**AIM OF THE TASK**
Please give again, exactly and in full, each line from the one holding "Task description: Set" to the end of the listing.

**DATA PROVIDED**
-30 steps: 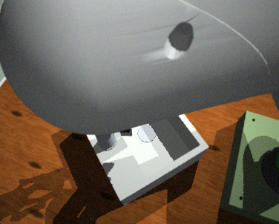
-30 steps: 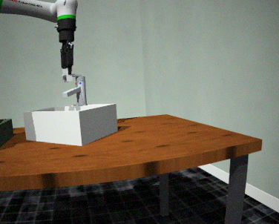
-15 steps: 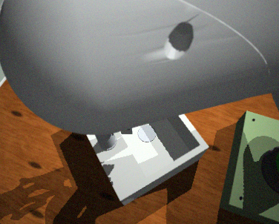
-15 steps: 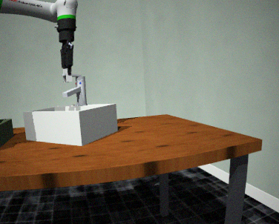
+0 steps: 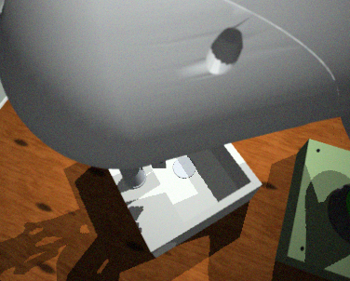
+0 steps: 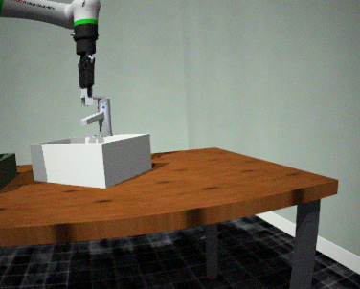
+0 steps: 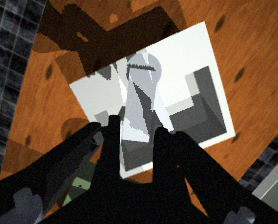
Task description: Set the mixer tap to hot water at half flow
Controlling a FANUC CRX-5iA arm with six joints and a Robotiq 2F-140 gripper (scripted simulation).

**RESULT FOR THIS TASK**
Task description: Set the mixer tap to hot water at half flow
Controlling a FANUC CRX-5iA arm with six joints and a Robotiq 2F-140 gripper (scripted simulation).

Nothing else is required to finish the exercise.